• _Task statement_: Report how many lines below contain the word "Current", and give only that number.

• _Stored records_:
^^^^^^^^^^^^^^^^

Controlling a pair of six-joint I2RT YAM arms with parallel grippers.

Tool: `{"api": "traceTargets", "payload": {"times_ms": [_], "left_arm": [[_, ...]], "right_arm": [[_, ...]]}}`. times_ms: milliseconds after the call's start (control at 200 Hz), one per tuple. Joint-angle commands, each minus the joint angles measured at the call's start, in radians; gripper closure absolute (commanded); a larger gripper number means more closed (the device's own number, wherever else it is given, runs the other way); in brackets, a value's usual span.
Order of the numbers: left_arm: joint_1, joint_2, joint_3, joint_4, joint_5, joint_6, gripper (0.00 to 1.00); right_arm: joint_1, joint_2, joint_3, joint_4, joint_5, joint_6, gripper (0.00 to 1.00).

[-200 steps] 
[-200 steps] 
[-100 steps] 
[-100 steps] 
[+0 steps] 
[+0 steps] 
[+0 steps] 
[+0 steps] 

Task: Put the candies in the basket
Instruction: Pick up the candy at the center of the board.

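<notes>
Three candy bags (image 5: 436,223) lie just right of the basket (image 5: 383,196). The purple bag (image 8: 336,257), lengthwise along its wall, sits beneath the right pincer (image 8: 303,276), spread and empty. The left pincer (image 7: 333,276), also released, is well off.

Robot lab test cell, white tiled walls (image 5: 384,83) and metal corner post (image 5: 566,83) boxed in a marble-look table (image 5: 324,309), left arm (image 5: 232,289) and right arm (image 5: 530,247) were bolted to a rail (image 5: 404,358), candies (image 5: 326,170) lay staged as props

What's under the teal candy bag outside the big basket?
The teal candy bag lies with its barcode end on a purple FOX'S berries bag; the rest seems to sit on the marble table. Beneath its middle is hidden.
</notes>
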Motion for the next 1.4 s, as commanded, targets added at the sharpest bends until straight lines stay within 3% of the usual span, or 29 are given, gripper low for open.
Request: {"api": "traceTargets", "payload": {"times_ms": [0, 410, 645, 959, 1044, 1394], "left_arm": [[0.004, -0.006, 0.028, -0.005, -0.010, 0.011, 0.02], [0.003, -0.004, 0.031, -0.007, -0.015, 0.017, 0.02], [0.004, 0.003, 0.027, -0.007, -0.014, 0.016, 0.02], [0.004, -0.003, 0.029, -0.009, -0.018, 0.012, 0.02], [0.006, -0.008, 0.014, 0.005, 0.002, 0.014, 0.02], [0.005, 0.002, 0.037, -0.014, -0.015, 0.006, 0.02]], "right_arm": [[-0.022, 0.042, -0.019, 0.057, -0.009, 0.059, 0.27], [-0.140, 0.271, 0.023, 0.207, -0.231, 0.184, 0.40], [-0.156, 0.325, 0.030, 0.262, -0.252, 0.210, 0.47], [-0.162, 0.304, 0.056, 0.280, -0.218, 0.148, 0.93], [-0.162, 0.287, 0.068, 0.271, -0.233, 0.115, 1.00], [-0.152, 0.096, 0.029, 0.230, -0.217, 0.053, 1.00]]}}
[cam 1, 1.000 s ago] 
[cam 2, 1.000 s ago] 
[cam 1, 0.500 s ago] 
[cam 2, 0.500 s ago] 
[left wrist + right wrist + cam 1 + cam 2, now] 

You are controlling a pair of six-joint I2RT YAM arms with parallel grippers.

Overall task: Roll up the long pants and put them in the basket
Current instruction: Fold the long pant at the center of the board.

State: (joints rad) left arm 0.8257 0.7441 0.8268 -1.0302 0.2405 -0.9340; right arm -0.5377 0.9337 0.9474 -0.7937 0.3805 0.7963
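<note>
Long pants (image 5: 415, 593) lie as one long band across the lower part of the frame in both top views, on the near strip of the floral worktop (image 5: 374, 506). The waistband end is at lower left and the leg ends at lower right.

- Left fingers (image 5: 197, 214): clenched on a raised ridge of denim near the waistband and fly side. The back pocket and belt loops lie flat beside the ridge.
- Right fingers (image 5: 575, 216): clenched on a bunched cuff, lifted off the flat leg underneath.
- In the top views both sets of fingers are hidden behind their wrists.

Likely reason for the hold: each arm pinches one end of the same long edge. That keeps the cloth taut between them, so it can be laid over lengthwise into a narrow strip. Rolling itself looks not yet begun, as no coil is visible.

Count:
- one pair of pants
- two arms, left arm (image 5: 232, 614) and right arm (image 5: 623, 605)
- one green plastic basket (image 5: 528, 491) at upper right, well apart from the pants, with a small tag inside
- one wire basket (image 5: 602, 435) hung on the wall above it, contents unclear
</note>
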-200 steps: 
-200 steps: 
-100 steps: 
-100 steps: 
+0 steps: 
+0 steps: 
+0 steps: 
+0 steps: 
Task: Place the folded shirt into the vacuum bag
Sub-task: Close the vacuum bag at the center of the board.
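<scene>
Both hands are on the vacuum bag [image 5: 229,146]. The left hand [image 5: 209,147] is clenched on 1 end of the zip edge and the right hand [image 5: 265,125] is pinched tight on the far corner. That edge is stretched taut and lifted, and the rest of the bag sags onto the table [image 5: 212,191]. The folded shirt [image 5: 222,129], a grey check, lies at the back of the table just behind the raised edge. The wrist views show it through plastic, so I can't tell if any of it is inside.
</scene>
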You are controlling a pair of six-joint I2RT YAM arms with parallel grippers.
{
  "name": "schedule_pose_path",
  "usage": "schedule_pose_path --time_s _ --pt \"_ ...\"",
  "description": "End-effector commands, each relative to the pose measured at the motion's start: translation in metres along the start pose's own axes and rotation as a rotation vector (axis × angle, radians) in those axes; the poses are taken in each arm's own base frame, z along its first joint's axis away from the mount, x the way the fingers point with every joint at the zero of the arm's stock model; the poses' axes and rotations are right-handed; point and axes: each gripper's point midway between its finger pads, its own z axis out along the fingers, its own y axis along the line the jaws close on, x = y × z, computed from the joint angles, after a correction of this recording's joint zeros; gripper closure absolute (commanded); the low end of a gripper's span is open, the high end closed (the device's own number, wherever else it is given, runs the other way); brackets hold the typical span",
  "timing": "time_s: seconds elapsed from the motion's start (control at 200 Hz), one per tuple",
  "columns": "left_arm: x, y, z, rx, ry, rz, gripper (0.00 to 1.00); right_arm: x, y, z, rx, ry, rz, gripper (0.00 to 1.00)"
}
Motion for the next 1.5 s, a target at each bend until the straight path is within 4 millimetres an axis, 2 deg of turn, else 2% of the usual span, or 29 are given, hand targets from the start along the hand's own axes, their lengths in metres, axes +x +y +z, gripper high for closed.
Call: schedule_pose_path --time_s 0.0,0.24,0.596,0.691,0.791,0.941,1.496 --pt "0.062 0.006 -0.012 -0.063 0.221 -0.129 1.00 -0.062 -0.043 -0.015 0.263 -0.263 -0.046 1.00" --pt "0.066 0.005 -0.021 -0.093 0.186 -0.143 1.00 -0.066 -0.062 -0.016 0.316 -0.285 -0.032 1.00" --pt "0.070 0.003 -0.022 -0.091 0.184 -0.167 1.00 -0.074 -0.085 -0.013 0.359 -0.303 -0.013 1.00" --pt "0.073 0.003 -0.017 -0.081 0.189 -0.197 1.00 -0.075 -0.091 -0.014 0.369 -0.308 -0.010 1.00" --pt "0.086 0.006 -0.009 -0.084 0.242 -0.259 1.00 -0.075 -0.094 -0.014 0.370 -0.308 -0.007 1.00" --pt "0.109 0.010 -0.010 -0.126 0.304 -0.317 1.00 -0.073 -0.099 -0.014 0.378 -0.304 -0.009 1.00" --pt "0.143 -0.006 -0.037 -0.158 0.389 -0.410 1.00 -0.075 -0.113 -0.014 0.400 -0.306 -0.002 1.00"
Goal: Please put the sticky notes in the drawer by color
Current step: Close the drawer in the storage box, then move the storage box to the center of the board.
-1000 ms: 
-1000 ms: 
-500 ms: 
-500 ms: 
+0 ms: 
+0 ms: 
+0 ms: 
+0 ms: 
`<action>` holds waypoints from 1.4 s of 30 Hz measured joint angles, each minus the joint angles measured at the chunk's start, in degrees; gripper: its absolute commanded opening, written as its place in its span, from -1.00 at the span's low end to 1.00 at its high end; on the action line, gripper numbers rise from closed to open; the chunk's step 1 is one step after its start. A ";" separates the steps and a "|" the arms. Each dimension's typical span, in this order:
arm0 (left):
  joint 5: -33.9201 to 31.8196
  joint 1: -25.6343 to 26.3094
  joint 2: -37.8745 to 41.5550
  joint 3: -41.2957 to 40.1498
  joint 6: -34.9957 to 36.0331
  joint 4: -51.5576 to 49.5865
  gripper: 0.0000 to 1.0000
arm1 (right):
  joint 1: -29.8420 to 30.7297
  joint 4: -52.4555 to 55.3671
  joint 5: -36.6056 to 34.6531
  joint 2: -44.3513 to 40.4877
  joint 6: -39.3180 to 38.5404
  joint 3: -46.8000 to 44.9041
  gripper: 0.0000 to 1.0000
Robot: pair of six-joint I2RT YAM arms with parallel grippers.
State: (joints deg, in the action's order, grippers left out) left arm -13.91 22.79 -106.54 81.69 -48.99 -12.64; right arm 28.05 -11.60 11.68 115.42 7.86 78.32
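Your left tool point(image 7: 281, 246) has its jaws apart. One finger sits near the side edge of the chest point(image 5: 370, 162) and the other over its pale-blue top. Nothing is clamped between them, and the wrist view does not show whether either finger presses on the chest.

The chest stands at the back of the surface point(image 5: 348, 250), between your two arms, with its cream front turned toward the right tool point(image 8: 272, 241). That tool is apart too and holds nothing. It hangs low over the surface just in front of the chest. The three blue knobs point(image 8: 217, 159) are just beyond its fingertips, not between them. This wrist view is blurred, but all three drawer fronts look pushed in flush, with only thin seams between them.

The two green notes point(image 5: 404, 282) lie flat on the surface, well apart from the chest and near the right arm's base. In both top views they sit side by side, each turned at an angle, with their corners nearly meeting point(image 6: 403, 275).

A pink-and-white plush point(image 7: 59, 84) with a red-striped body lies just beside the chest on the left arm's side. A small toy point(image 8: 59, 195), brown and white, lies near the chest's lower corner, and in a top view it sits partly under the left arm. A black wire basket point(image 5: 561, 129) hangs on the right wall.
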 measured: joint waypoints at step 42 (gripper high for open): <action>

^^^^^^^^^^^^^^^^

• _Answer below_: 2